I bought carnivore care, syringe fed him. He seems to be lapping it up. Put some in his food bowl, the whole thing was gone in the morning. I'm glad he finally ate something other then bugs on his own. The next day I made a mushy mix of mealworms and carnivore care in his food bowl. He ate everything. Then I tried adding wax worms in it. He still ate everything.

So, I figured I will just add dry cat food into the mix and he should like it right? I added three previous types of cat food that he rejected into his mix. He did not take a single bite by morning. I guess he really hates dry cat food. I tried again with another two other types of cat food, still no go. Btw I got his teeth checked twice, nothing wrong with his teeth. But it wasn't checked thoroughly? Because he wasn't on anathestic.


After all that, his weight is up to 280+g now, must be from the wax worms and carnivore care mix intake. But he can't possibly eat that his entire life right?


----------



## Yukidama's mama (Apr 4, 2017)

Sorry to hear he is still having eating issues. 

I would only add one type of new cat food at a time and do so very very slowly. Like I'm talking 1-5 pieces of kibble for a minimum of a week with the Carivore care and insects mix. I had very similar issue with my boy. He now eats a mix of 4x cat kibble brands but it took me like 6 months or longer to get him fully on a whole mix! Even now I am adding a new kibble, blue buffalo weight management kibble to his mix (as the once underweight Yuki at 260g now weighs 480gs a year later! ^^) so I have reduced the highest fat % kibbles from his mix, again slowly reducing these buy 3 pieces of kibbles per a week and then adding 3 pieces of the new blue buffalo in. If I do it too fast he gets green poop ><. If this happens I reduce the new kibble again until his stomach settles. I also use probiotic Benebac when he gets green poop to help settle his stomach. We are now up to x12 pieces of blue buffalo in his kibble mix and I first started introducing it back in May I think lol. So it is a really gradual process!


----------



## zevil (Jun 14, 2018)

Yukidama's mama said:


> Sorry to hear he is still having eating issues.
> 
> I would only add one type of new cat food at a time and do so very very slowly. Like I'm talking 1-5 pieces of kibble for a minimum of a week with the Carivore care and insects mix. I had very similar issue with my boy. He now eats a mix of 4x cat kibble brands but it took me like 6 months or longer to get him fully on a whole mix! Even now I am adding a new kibble, blue buffalo weight management kibble to his mix (as the once underweight Yuki at 260g now weighs 480gs a year later! ^^) so I have reduced the highest fat % kibbles from his mix, again slowly reducing these buy 3 pieces of kibbles per a week and then adding 3 pieces of the new blue buffalo in. If I do it too fast he gets green poop ><. If this happens I reduce the new kibble again until his stomach settles. I also use probiotic Benebac when he gets green poop to help settle his stomach. We are now up to x12 pieces of blue buffalo in his kibble mix and I first started introducing it back in May I think lol. So it is a really gradual process!

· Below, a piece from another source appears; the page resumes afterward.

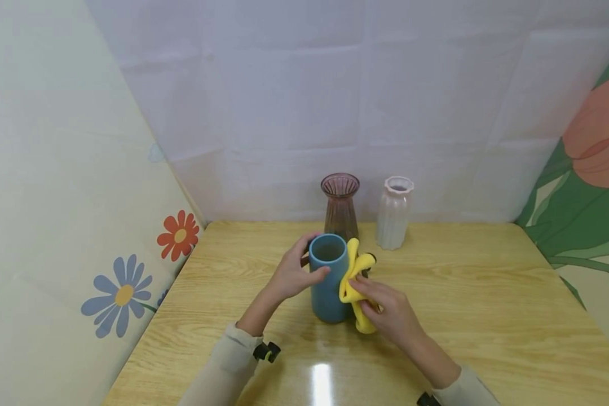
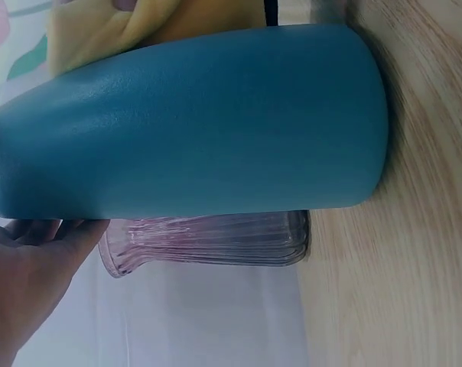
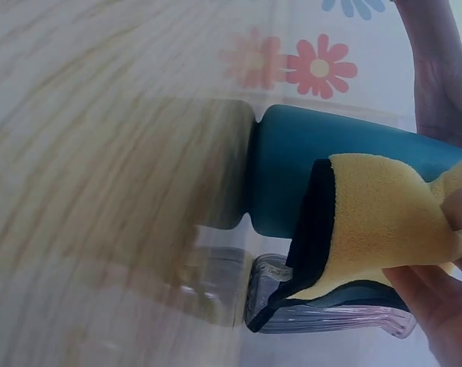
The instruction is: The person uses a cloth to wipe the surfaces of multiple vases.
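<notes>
A blue cylindrical vase [image 1: 329, 296] stands upright on the wooden table, its round mouth facing up. My left hand [image 1: 293, 272] grips it near the rim from the left, thumb on the front and fingers behind; the left wrist view shows the fingers [image 2: 70, 233] against its side. My right hand [image 1: 393, 310] pinches a folded yellow cloth [image 1: 359, 276] at the vase's right side. Dark edging runs along the cloth [image 3: 376, 222] in the right wrist view. Whether the cloth presses on the vase along its whole length, I cannot tell.
Behind the blue vase stands a purplish ribbed glass vase [image 1: 341, 208]. A white fluted vase [image 1: 393, 217] is at the back right, near the white backdrop [image 1: 294, 113]. The wooden table [image 1: 487, 293] extends to both sides, with flower-printed sheets [image 1: 45, 225] beyond its edges.
</notes>
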Tool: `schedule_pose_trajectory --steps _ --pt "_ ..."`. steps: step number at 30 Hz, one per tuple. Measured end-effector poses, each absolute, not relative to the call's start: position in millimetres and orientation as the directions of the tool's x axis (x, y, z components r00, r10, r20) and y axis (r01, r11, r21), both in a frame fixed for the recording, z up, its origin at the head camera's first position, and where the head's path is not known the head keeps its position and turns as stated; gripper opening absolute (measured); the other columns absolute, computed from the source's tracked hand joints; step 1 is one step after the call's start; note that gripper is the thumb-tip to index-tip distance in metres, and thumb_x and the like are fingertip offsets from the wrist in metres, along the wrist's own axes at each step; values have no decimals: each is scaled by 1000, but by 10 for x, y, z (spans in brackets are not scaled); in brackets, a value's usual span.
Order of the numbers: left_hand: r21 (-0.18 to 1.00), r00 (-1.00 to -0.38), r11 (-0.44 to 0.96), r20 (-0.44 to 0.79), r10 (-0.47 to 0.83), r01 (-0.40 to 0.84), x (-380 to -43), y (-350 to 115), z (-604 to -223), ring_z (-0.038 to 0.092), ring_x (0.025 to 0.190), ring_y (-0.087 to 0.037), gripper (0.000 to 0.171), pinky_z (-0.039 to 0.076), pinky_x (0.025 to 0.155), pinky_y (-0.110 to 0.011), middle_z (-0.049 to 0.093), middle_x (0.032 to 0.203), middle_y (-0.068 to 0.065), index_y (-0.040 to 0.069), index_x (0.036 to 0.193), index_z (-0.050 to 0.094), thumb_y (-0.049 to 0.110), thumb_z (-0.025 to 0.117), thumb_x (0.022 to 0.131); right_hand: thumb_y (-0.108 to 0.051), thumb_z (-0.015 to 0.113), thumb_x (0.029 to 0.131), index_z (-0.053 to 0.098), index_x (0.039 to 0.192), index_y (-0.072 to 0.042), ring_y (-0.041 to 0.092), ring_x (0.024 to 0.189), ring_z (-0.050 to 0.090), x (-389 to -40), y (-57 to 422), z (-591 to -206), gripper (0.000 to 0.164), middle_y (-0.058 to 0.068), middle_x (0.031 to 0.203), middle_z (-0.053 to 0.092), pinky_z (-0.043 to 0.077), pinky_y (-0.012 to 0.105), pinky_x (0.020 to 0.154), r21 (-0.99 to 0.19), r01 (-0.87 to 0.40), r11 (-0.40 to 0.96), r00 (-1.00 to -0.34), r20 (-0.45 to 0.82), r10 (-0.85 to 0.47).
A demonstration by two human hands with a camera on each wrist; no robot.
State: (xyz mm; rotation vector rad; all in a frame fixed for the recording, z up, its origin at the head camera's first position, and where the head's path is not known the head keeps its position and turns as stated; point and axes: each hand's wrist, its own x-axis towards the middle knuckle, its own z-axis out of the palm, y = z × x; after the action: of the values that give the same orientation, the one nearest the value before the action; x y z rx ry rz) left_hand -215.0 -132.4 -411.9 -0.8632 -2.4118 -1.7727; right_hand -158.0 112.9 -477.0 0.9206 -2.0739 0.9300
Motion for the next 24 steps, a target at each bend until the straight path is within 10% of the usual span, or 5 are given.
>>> schedule_pose_trajectory --steps 24 --pt "875 -804 131 359 474 467 -2287 -1369 -4183 52 128 -33 71 45 107 -55 54 140 -20 -2 149 41 3 73 85 8 83 73 77 116 -12 26 101 72 -1583 1237 -4826 48 10 113 75 60 40 84 -260 -751 607 -635 535 -557"
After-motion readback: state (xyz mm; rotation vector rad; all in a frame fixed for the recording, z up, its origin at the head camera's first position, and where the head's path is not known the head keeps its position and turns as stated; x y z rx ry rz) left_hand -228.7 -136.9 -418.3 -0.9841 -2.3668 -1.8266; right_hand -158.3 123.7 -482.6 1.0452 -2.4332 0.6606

Wow 260 to 480 is a massive accomplishment! I wish Prickle could get to at least 320g. Okay so a few pieces of kibbles a day into the mix for him to try for a week? I'll do that. Thanks for the advice!


----------



## Yukidama's mama (Apr 4, 2017)

Just take it very slowly. Like 1 or 2 pieces if a few pieces puts him off eating it. You want him to not notice the taste difference and then build it up very slowly when he gets used to the new taste. That's what I've found works anyways... 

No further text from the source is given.